TASK ITEM
Write out the full listing again. Make no alterations.

[[ MATERIAL SHOWN open ]]

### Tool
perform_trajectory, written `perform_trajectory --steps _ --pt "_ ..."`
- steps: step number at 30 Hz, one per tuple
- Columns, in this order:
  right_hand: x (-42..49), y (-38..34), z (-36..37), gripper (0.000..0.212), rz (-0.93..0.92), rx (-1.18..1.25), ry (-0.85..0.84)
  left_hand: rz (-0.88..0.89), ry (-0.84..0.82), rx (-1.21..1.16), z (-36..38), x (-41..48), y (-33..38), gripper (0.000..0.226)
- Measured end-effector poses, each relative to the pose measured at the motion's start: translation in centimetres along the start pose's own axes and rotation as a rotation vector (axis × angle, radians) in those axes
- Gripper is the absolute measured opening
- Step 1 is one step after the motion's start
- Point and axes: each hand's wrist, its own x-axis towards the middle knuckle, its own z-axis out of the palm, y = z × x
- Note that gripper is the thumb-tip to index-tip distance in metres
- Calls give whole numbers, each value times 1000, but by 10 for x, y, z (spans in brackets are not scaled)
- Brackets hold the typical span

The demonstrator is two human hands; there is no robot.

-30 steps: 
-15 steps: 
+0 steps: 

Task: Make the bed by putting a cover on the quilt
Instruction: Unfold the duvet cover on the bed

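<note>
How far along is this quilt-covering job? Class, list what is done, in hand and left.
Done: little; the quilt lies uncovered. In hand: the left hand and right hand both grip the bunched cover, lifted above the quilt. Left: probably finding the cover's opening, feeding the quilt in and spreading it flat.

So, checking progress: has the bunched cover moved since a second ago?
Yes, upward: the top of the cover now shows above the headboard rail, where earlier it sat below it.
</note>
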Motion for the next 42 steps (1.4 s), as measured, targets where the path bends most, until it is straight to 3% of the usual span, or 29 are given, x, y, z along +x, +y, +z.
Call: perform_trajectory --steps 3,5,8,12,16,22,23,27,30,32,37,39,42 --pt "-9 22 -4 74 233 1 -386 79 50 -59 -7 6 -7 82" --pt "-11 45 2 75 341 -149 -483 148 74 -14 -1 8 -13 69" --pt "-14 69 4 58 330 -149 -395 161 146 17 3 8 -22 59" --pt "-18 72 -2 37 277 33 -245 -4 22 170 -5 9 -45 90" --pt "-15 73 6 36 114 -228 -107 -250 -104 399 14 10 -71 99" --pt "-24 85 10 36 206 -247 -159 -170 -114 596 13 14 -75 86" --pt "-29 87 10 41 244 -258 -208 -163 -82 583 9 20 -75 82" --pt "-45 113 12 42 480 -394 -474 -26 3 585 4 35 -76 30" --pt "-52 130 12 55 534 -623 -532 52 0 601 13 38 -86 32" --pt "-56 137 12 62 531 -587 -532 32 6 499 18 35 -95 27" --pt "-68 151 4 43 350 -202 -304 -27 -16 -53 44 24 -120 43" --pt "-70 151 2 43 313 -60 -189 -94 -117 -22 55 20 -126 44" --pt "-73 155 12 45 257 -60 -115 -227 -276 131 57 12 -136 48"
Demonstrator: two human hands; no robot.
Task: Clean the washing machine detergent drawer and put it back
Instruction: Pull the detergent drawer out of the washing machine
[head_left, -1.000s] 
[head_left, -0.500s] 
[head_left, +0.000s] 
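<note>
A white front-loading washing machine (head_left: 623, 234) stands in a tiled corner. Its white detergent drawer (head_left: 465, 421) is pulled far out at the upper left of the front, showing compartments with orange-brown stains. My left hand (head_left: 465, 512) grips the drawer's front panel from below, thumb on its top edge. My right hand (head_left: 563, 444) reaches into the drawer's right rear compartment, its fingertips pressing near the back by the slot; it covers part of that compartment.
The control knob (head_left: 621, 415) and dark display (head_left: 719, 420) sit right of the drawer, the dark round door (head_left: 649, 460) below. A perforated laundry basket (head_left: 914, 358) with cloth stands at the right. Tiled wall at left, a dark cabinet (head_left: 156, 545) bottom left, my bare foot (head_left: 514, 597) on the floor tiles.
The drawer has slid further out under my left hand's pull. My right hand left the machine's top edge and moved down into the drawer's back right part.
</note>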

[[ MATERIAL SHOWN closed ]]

EXERCISE SOLUTION
### Tool
perform_trajectory, written `perform_trajectory --steps _ --pt "_ ..."`
- steps: step number at 30 Hz, one per tuple
- Columns, in this order:
  right_hand: x (-42..49), y (-38..34), z (-36..37), gripper (0.000..0.212), rz (-0.93..0.92), rx (-1.18..1.25), ry (-0.85..0.84)
  left_hand: rz (-0.88..0.89), ry (-0.84..0.82), rx (-1.21..1.16), z (-36..38), x (-41..48), y (-33..38), gripper (0.000..0.226)
- Measured end-effector poses, each relative to the pose measured at the motion's start: translation in centimetres along the start pose's own axes and rotation as a rotation vector (axis × angle, radians) in those axes
- Gripper is the absolute measured opening
- Step 1 is one step after the motion's start
- Point and axes: each hand's wrist, its own x-axis towards the middle knuckle, its own z-axis out of the palm, y = z × x
- Note that gripper is the thumb-tip to index-tip distance in metres
- Calls give whole numbers, each value times 1000, but by 10 for x, y, z (spans in brackets are not scaled)
- Brackets hold the typical span

The demonstrator is two human hands; there is no robot.

-30 steps: 
-15 steps: 
+0 steps: 

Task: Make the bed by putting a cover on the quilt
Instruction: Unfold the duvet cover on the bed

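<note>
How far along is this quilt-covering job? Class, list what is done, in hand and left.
Done: little; the quilt lies uncovered. In hand: the left hand and right hand both grip the bunched cover, lifted above the quilt. Left: probably finding the cover's opening, feeding the quilt in and spreading it flat.

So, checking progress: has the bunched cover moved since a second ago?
Yes, upward: the top of the cover now shows above the headboard rail, where earlier it sat below it.
</note>
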Motion for the next 42 steps (1.4 s), as measured, targets where the path bends most, until it is straight to 3% of the usual span, or 29 are given, x, y, z along +x, +y, +z.
Call: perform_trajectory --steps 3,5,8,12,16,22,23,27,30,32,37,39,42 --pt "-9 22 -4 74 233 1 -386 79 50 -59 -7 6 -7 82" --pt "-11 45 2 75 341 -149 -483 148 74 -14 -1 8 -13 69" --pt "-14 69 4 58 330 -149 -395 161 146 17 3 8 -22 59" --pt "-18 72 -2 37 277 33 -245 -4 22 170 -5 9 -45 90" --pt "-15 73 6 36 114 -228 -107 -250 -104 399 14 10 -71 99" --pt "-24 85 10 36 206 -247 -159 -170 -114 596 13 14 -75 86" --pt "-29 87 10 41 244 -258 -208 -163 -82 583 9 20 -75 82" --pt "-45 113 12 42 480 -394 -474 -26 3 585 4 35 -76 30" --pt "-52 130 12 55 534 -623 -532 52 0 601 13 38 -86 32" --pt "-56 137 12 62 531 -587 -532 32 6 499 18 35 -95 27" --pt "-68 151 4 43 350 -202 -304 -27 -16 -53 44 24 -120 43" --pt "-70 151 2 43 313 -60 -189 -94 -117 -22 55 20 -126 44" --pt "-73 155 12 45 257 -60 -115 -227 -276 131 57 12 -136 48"
Demonstrator: two human hands; no robot.
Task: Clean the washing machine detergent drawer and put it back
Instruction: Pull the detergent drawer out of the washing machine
[head_left, -1.000s] 
[head_left, -0.500s] 
[head_left, +0.000s] 
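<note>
A white front-loading washing machine (head_left: 623, 234) stands in a tiled corner. Its white detergent drawer (head_left: 465, 421) is pulled far out at the upper left of the front, showing compartments with orange-brown stains. My left hand (head_left: 465, 512) grips the drawer's front panel from below, thumb on its top edge. My right hand (head_left: 563, 444) reaches into the drawer's right rear compartment, its fingertips pressing near the back by the slot; it covers part of that compartment.
The control knob (head_left: 621, 415) and dark display (head_left: 719, 420) sit right of the drawer, the dark round door (head_left: 649, 460) below. A perforated laundry basket (head_left: 914, 358) with cloth stands at the right. Tiled wall at left, a dark cabinet (head_left: 156, 545) bottom left, my bare foot (head_left: 514, 597) on the floor tiles.
The drawer has slid further out under my left hand's pull. My right hand left the machine's top edge and moved down into the drawer's back right part.
</note>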

The requested output has been fully supplied.